In Isaiah 7:4, 5, 7 God makes a promise to Ahaz,

“Take care and be calm, have no fear and do not be fainthearted because of these two stubs of smoldering firebrands…Because Aram, with Ephraim and the son of Remaliah has planned evil against you…It shall not stand nor shall it come to pass.”

This is why Ahaz didn’t need a sign, God had already made a promise and Ahaz trusted God at His word. Just a quick question I put before myself maybe you could ask the same, “In God’s words there are so many promises, do I trust those or do I still ask God to sometimes “prove” Himself?”

In 8:19 there is the question is asked,

“Should they consult the dead on behalf of the living?”

And I wrote in my Bible, “Wouldn’t this include people praying to the saints?” –Just a thought…

 

I love the promise/prophecy of the Gospel expansion in 9:1-7! And I prayed for the United States and for the DC/Baltimore Suburbs that it would be true for us that “There will be no end to the increase of His government of the peace.” Jesus keep this promise in our land too! No end to the increase!

10:1, 2 is an indictment to the greed of history…including today!

I am fascinated by the concept of remnant and so I really appreciated 10:20-22. One of the descriptors of remnant here are people that “truly rely on the Lord.” And there is also this warning, “For though your people, O Israel, may be like the sand of the sea, ONLY a remnant within them will return.” Here it is clear it doesn’t matter what group is associated with the truth or the Biblically stated people with the remnant truth, some of those folk still won’t be remnant. We must rely upon the Lord truly!

There is more remnant info in chapter 11, some fascinating stuff.

But I will end my comments for now and encourage all of us to “TRULY rely on the Lord” this day and every day from this point forward.

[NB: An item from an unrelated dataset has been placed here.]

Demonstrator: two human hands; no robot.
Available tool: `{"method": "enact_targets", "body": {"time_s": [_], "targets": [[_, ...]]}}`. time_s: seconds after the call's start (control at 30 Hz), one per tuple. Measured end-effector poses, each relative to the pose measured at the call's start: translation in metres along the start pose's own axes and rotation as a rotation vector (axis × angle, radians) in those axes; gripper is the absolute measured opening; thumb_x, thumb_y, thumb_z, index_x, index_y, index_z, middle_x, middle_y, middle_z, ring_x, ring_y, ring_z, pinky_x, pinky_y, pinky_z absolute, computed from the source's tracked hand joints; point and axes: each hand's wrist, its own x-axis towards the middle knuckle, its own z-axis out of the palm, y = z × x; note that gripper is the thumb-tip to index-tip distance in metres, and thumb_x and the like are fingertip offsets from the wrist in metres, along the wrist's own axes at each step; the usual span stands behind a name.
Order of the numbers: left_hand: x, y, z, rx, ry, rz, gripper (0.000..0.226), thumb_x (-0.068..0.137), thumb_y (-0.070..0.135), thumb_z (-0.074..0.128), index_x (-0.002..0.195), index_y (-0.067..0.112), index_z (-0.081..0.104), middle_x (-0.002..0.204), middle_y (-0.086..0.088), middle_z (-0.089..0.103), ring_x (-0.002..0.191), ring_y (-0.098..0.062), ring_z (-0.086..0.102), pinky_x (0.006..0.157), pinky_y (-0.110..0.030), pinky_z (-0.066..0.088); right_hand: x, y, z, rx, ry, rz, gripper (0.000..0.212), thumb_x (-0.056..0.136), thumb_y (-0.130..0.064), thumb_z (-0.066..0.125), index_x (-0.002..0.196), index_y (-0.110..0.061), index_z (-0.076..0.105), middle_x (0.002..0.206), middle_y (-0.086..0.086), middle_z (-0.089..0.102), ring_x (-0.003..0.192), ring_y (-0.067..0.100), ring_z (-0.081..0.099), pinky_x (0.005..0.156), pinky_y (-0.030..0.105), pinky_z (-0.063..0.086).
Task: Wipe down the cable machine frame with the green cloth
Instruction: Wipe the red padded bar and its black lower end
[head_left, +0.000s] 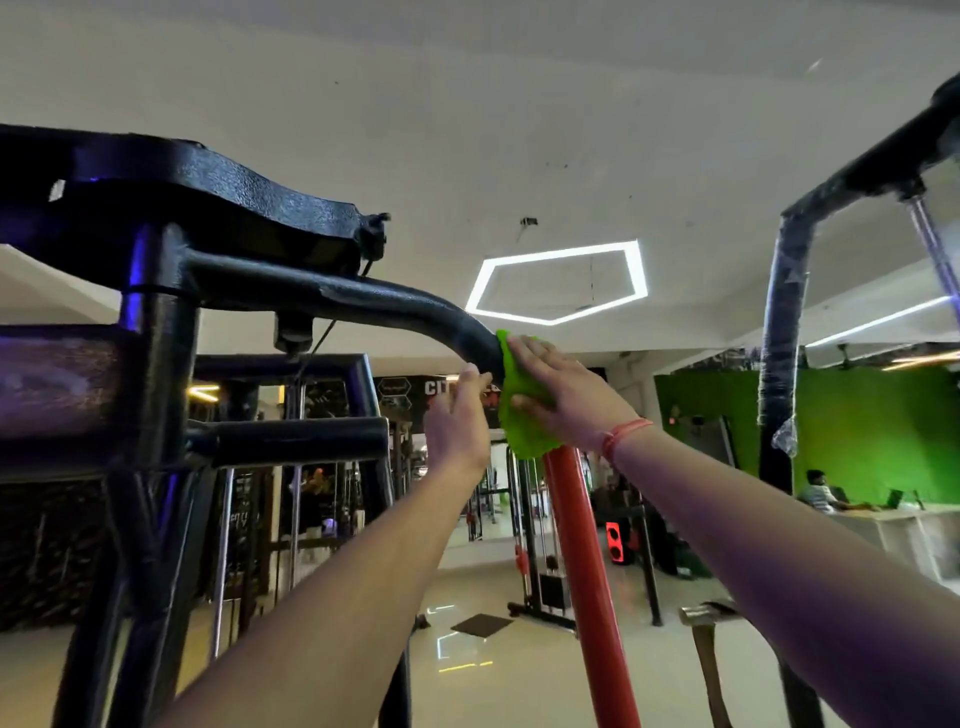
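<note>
Up high, the bright green textured cloth (524, 402) is draped over the curved black tubular metal frame of the cable machine (363, 304), right at the bend where the black tube turns downward and meets a red-orange painted post (582, 561). The cloth hangs with its long axis roughly vertical, its lower edge lying against the top of the red post.

The right hand (563, 387) lies over the cloth with fingers stretched almost straight and the thumb tucked under its lower part, pressing it flat onto the tube rather than bunching it; a thin orange thread band (623, 434) circles that wrist. The left hand (460, 418) is raised just beside the cloth, its fingers straight and relaxed, fingertips touching the underside of the black tube and holding nothing. Both forearms reach up and forward from the bottom of the view.

The black tube runs from a thick upright at the left, arcing rightward and down; a pulley housing (208, 192) sits above it. Beyond is a gym hall with a pale glossy floor (493, 675), a glowing white pentagon ceiling light (558, 283), a green wall (857, 431) at the right, and a seated person (821, 491) behind a white desk (893, 530). A plastic-wrapped black frame (784, 322) rises at the right.
</note>
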Motion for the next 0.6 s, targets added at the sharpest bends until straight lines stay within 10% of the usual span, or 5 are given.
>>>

Tomorrow’s Reading: Matthew 3 & 4

Blogging the Bible Day 12: Job 3 & 4

Today’s post is actually an anonymous guest post. My friend who has been battling physical sickness at a level that is beyond my comprehension for the last 2 1/2 to 3 years sent me the message you’ll read below based on their reading of today’s passage. I chose to share it with you because to me it reveals the beauty of the Bible. The passages of Job 3 & 4 which may be discouraging to many, maybe even distressing give some going through struggles like Job HOPE! Yes today’s passage believe it or not can be a message of HOPE. Read the following and see what I mean:

“It’s funny that today’s reading was Job 3. Yesterday I had one of those days where I feel really discouraged. And I see it when I read Job, he’s just so tired, he doesn’t want to deal anymore and wonders why he’s there, what the point is, probably feels like he’s accomplishing nothing (we don’t know how long he was going through this, do we?), probably wonders if he’ll ever feel better. So we see Job having “one of those days” too. When I have those moments, I feel guilty like I should be stronger all the time, I don’t want anyone to know about how much I am struggling.  This passage is a reminder to me that when that happens (when I have a bad day and wonder how much more of this I can take), I don’t have to feel bad about those feelings! And then chapter 4 reminds me of how blessed I am by the friends and family I have who love me and offer support and prayers all the time. And when I come across those friends who tell me I’m sick because of my sins, I can remember Job and realize I’m in good company :)”

What I believe in my heart and what I find so beautiful is that when God inspired a passage like Job 3 & 4, a passage I don’t really understand and I wonder what is the point of this text in the scriptures, it’s okay that I don’t understand it because God didn’t inspire it for me in my present situation. He inspired it for my friend and others in similar situations. That is the beauty of the scriptures, there is a word of HOPE for everyone in every situation!